There Ban told around 200 leaders representing nine of the world's major religious communities, "The world's great faith communities occupy a unique position in discussion on the fate of our planet and the accelerating impacts of climate change. You are the leaders who have the largest, widest and deepest reach."
In the presence of Britain's Prince Philip, who is one of ARC's founders and also the husband of Queen Elizabeth II, Ban noted, "We have the know-how, we have resources, but the only vacuum is political will. You can inspire, you can provoke, you can challenge your leaders, through your wisdom, through your followers."
"Together the major faiths have established, run or contribute to more than half of all schools worldwide. You are the third largest category of investors in the world. You produce more weekly magazines and newspapers than all the secular press in the European Union. Your potential impact is enormous." And Ban added: "You can - and do - inspire people to change."
Ban, whose speech deviated from a prepared text, said, "Science has made it quite clear - plainly clear - that this climate change is happening and accelerating much, much faster than one realises."

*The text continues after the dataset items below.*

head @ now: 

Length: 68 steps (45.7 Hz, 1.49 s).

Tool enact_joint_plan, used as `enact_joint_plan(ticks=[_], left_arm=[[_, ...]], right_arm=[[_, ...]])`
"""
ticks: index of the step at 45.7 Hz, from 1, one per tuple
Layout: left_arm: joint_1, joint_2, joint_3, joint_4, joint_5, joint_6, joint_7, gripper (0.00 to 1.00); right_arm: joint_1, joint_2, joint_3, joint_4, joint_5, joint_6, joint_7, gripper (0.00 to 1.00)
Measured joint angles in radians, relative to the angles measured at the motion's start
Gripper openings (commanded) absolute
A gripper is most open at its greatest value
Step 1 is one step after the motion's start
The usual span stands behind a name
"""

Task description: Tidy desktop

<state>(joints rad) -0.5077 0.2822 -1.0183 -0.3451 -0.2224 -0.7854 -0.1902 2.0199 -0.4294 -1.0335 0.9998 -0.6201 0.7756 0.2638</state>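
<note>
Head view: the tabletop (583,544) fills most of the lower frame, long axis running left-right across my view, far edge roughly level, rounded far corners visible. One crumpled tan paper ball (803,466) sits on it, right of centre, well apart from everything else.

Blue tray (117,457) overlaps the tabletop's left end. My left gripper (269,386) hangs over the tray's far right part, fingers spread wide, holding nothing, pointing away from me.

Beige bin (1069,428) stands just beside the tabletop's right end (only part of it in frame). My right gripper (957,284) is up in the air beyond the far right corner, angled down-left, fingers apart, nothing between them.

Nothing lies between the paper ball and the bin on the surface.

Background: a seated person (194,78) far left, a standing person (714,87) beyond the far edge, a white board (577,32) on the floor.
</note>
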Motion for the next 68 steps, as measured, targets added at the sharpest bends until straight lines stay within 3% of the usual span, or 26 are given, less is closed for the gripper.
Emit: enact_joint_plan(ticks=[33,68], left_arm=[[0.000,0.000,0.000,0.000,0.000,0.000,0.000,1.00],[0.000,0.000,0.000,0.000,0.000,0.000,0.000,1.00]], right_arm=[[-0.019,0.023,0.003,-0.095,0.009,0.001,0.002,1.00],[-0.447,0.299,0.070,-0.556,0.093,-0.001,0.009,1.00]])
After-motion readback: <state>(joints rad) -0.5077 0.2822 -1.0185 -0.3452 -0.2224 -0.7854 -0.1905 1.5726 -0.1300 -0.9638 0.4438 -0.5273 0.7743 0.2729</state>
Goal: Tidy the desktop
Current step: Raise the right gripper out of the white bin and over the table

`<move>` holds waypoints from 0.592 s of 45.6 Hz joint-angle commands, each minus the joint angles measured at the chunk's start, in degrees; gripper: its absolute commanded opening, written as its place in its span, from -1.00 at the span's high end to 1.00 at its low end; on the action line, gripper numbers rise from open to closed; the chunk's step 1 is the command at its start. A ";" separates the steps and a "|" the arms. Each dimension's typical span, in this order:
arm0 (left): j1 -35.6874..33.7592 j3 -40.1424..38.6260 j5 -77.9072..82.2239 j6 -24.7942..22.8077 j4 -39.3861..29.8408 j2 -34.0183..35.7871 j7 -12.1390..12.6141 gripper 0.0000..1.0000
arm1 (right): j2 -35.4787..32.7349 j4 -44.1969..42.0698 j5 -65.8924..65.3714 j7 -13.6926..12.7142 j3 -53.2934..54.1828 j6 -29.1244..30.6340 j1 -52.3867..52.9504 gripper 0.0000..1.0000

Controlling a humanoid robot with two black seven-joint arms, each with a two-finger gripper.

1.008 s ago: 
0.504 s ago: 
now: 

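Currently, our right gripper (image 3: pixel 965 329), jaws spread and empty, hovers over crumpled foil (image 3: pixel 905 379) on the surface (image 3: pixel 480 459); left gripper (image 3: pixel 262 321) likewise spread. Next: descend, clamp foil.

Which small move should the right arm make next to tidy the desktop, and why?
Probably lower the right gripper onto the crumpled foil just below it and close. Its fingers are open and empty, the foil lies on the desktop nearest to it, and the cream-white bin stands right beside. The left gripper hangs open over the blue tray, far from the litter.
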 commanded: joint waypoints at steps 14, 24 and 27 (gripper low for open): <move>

The U.N. head noted that the world's poorest are also the least responsible for the emissions in the atmosphere yet "the most likely to suffer first and foremost" from the impact of climate change.
Faith groups, he said, speak to the heart of humanity's deepest needs. "This is why the voices, the deeds and the teachings of the world's faith groups are so vitally important. In the coming weeks I urge you to make your voices heard loud and clear," Ban stated.
Later, Martin Palmer, ARC's general secretary said: "The U.N. secretary-general goes to Copenhagen not just with the prayers and best wishes of every major faith in the world but with the knowledge that if, God forbid, the nations of the world are unable to rise to the occasion at Copenhagen, the faiths will - and already have.
"It may be that it falls to civil society to have the energy, the vision, the strength and the will to go to where no major national government will go," said Palmer. "Nothing would give us greater pleasure than for the governments of the world to walk side by side with the faiths but if they cannot, then we and many other sectors of civil society will journey on and hope that at some point in the future they might catch us up."